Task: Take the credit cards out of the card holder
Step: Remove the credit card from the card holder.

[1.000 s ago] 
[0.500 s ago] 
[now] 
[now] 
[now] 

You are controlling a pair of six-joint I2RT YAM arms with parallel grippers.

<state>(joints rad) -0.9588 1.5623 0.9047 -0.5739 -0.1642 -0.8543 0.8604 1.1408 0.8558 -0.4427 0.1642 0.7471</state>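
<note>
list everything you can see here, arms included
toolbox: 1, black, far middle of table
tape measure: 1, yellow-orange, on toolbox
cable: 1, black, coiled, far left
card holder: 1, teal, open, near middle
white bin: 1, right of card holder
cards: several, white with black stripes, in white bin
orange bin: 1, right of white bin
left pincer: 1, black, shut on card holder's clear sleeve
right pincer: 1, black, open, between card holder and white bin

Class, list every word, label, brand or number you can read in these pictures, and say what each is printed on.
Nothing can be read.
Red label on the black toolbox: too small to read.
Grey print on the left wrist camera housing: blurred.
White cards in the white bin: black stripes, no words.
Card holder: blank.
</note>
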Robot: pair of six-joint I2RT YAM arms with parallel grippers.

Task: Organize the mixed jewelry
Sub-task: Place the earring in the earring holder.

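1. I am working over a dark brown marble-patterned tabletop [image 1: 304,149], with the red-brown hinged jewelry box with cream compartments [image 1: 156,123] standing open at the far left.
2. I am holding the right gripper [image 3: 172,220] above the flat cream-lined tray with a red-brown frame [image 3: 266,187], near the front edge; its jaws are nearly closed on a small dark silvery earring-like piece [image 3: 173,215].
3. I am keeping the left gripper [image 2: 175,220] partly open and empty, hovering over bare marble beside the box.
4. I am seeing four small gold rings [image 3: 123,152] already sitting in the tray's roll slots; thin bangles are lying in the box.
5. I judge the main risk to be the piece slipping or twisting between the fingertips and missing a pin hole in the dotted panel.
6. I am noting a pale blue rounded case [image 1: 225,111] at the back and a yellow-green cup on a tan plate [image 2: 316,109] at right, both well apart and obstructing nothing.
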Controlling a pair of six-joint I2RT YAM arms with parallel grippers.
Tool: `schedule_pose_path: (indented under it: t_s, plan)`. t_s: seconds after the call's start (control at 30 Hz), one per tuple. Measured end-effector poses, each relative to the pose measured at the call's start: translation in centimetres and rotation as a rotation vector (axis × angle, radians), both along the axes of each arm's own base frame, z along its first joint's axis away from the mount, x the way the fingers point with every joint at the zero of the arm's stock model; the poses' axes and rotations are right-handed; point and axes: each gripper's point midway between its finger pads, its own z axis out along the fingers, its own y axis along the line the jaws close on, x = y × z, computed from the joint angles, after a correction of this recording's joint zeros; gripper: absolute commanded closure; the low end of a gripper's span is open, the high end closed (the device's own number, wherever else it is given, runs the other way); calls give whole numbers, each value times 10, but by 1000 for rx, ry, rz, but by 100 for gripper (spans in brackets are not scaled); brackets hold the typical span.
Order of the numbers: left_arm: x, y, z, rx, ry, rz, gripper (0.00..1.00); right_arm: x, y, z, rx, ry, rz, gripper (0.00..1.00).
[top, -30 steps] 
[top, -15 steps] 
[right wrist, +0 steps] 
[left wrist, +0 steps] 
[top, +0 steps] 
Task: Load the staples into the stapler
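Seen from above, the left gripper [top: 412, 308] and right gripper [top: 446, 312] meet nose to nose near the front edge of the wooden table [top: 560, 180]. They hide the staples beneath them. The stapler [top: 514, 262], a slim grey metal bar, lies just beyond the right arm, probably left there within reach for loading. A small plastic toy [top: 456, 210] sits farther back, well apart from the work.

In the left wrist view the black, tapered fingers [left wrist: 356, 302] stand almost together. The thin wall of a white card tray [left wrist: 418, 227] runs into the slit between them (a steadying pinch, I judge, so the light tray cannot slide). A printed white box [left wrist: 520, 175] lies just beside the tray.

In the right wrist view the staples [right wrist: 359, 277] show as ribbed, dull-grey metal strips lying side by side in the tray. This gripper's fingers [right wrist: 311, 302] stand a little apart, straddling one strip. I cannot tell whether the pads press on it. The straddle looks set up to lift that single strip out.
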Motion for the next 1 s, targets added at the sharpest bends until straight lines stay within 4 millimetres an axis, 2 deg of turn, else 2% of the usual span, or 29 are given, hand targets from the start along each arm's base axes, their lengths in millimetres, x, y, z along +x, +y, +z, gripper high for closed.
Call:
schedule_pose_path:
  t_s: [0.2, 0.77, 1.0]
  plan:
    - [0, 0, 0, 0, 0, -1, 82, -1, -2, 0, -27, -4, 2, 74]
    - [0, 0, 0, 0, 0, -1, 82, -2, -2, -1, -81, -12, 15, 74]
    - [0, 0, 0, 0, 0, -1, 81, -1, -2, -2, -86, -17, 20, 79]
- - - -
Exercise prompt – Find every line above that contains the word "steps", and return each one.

Exercise response –
[top, -30 steps] 
[top, -15 steps] 
[right wrist, +0 steps] 
[left wrist, +0 steps] 
[top, +0 steps] 

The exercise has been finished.